Alumni des jeunes ambassadeurs de l’engagement associatif 2018, m'impliquer dans le milieu associatif est pour moi aussi important que m'impliquer dans le milieu professionnel. S’engager dans n’importe quel projet nous aide à gagner à maturité et nous créer une expérience hors du commun pour fonder notre avenir. L’année prochaine je serai en DUT GEA (Gestion des Entreprises et des Administrations) option RH en alternance.

J’ai toujours travaillé pour ne pas être une charge pour ma famille

Née dans un milieu défavorisé, j'ai commencé à accumuler les petits boulots dès que j'ai pu. Pour m'offrir l'avenir que je voulais.

Par Inès A.14 juin 2019

J’ai toujours voulu être indépendante. Décider de ce que j’achète. Née dans un milieu défavorisé, je n’ai jamais voulu être une charge en plus pour ma mère. Quand tu vis dans un couple monoparental, forcément, les revenus sont faibles, surtout quand la pension alimentaire n’est pas versée. Ma mère a dû élever quatre filles sans père, en travaillant pour le SMIC dans un centre d’accueil d’urgence pour les SDF (à côté d’eux, on avait tout). Et les allocations ne suffisent absolument pas ! C’est pour ça qu’aujourd’hui, je suis peu dépensière, car on n’a jamais pu l’être. Aussi, le quartier où j’ai grandi m’a appris à vivre à la MacGyver, dans la récup’, mais toujours dans le partage. Toujours offrir ce qu’on a à donner, car même dans les quartiers les plus défavorisés, il y a les pauvres et les très pauvres.

De nature économe, je n’ai donc jamais dépensé sans réfléchir et ça agace mes amies. Mais elles, acheteuse compulsives, regrettent aussi souvent de pas avoir eu ce côté économe et se retrouvent facilement sans argent. Je trouve ça dommage (et débile aussi) de faire du shopping une semaine avant les soldes alors qu’on a un budget limité. Pourquoi pas faire du lèche-vitrine, mais acheter quelque chose qui te coûtera moins cher avec juste un peu de patience, c’est assez compulsif à mon goût.

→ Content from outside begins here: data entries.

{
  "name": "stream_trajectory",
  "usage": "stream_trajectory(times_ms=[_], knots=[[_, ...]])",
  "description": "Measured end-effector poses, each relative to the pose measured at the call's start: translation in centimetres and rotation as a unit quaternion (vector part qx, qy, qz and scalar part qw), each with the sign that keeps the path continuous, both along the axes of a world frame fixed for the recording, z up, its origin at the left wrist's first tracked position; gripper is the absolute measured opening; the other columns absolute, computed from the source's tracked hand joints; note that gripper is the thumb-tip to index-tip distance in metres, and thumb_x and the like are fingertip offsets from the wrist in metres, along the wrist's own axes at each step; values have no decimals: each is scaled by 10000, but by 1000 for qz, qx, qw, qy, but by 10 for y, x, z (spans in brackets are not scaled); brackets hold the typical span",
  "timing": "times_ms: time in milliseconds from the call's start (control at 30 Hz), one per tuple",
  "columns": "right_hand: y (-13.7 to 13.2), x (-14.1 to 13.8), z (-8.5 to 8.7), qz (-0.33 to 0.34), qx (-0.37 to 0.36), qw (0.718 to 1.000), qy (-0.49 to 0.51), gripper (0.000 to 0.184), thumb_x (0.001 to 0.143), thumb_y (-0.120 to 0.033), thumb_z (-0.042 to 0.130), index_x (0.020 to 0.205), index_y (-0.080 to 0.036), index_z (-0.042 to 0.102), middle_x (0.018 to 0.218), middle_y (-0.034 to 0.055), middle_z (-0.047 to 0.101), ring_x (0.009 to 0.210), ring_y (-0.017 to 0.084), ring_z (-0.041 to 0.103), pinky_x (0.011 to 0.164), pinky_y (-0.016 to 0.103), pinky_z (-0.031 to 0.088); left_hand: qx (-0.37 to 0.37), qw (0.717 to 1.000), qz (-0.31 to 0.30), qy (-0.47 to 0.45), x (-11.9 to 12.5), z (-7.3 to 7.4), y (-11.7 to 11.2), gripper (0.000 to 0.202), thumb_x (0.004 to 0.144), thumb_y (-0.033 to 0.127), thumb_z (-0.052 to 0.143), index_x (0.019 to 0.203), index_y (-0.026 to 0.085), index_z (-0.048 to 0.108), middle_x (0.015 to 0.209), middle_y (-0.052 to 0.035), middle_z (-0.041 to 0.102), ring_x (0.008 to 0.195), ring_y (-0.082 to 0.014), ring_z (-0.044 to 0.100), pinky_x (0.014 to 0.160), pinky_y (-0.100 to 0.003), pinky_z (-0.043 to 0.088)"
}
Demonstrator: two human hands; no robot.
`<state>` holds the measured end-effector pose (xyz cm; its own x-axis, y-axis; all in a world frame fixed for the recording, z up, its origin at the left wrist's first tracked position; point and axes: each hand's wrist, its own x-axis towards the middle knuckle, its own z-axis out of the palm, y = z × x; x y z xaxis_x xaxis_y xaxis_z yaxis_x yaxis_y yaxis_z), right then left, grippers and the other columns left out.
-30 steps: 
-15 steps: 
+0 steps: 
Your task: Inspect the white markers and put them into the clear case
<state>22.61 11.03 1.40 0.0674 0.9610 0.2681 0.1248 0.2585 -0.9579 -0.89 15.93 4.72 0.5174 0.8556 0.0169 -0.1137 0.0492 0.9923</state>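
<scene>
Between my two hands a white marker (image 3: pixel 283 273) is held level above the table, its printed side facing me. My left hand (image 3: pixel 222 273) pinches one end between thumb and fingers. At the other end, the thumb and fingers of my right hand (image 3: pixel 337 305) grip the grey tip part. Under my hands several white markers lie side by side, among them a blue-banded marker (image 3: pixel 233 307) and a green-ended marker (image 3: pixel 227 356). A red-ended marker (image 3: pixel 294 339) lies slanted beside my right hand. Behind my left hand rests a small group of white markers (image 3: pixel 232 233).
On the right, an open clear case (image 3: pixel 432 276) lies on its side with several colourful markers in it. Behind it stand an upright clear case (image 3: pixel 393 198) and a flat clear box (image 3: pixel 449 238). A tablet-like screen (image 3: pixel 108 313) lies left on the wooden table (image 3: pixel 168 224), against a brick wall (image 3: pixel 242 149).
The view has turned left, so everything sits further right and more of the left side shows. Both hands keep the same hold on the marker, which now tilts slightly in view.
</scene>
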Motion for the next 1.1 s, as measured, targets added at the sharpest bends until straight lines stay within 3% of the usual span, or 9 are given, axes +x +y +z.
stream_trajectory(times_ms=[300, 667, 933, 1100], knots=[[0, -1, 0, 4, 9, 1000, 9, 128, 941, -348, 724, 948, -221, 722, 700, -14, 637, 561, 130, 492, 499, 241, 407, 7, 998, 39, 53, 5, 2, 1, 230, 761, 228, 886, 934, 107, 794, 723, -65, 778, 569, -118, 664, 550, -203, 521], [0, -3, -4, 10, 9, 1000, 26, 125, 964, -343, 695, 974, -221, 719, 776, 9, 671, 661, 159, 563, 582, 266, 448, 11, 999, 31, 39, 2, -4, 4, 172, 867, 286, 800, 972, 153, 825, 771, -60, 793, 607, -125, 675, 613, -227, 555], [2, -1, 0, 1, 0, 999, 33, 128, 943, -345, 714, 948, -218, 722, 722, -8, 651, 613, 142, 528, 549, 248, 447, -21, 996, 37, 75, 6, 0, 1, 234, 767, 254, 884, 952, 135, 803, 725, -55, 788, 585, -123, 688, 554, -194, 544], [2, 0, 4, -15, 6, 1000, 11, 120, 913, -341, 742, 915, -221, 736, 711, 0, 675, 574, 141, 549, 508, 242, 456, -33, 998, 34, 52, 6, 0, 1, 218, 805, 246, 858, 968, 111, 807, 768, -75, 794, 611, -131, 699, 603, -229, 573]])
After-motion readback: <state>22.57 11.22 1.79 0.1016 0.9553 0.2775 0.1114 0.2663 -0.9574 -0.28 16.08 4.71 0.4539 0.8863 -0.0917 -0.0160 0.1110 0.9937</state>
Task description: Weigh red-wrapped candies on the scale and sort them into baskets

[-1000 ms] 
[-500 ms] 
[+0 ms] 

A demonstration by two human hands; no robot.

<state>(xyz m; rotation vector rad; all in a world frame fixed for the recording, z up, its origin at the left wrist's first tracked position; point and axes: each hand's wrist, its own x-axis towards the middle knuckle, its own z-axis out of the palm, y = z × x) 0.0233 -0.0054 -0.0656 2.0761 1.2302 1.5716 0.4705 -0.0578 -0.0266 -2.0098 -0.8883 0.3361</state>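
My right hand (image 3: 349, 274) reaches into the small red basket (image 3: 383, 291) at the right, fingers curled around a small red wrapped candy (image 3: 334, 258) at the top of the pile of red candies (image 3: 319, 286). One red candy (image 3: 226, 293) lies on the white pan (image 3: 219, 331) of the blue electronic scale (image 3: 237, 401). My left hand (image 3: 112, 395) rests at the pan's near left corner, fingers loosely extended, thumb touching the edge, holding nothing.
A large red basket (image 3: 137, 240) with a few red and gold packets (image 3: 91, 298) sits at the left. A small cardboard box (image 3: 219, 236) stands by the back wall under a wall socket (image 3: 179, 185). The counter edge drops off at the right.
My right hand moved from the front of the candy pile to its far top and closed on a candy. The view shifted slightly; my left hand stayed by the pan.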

Mineur, tu n’as pas beaucoup de valeur sur le marché du travail

Je pense que l’une des raisons pour laquelle elles sont dépensières facilement, c’est parce qu’elles n’ont pas conscience de la réelle valeur de l’argent. Tout ce qu’elles possèdent aujourd’hui provient de leurs parents, de leur famille en général, mais c’est jamais le fruit de leur travail. La question qui revient H24 lorsque je dis que je travaille c’est : « COMMENT TU FAIS ? »

Alors là, je vais répondre une bonne fois pour toutes. Il y a différentes manières de trouver un job : le bouche-à-oreille (la base), les sites web (allovoisin, stooties, leboncoin, yoopies, aide au top…), les petites annonces (dans les boulangerie, dans les écoles…), etc.

Après, ce qu’il faut savoir c’est que si tu veux de l’argent, en étant mineur sans expérience, tu n’a pas beaucoup de valeur sur le marché du travail. Il ne faut pas être exigeant, mais toujours s’imposer des limites.

J’ai commencé à travailler quand j’étais en seconde. Au début, c’était trois-quatre heures par semaine. Par contre, en première, j’ai tout donné. Ça pouvait aller jusqu’à 20 heures par semaine. Je travaillais avant d’aller en cours, après les cours, entre les cours, les week-ends et pendant les vacances scolaires. Dès que j’avais cinq minutes, j’en profitais. Il y a différents types de jobs que j’ai faits : babysitting, femme de ménage, cours particuliers, vendeuse, aide administrative, aide aux personnes âgées.

Étudiante, Léa jongle, pour vivre, entre ses aides, un emploi dans un lycée et des heures à l’usine le week-end. Comment étudier sereinement dans ces conditions ?

Il faut toujours postuler, même si tu te dis que tu ne va pas être prise. C’est la vie, tu n’es pas la seule à vouloir travailler. Il ne faut jamais désespérer, car si je l’ai fait en partant de rien, tout le monde peut le faire s’il le veut vraiment. Certes, faire du ménage chez des particuliers n’est pas aussi enrichissant que donner des cours particuliers ou faire du baby-sitting. Ça reste mes plus belle expériences ça. Vraiment, j’adore jouer le rôle de baby-sitter cool et drôle avec qui on ne s’ennuie jamais. Je m’amuse tellement avec les enfants que je fais des heures supplémentaires avec plaisir. Mais je suis sûre que je ne veux pas travailler avec plusieurs enfants, je pense que je serais débordée. Deux-trois enfants max. Mes expériences m’ont d’ailleurs fait comprendre que je ne veux pas en faire mon métier. Vraiment, j’ai eu une majorité de bonnes expériences. Vraiment, je me suis toujours bien entendue avec mes employeurs… Même s’il m’est arrivé de tomber sur des gens malhonnêtes (il faut de tout pour faire un monde).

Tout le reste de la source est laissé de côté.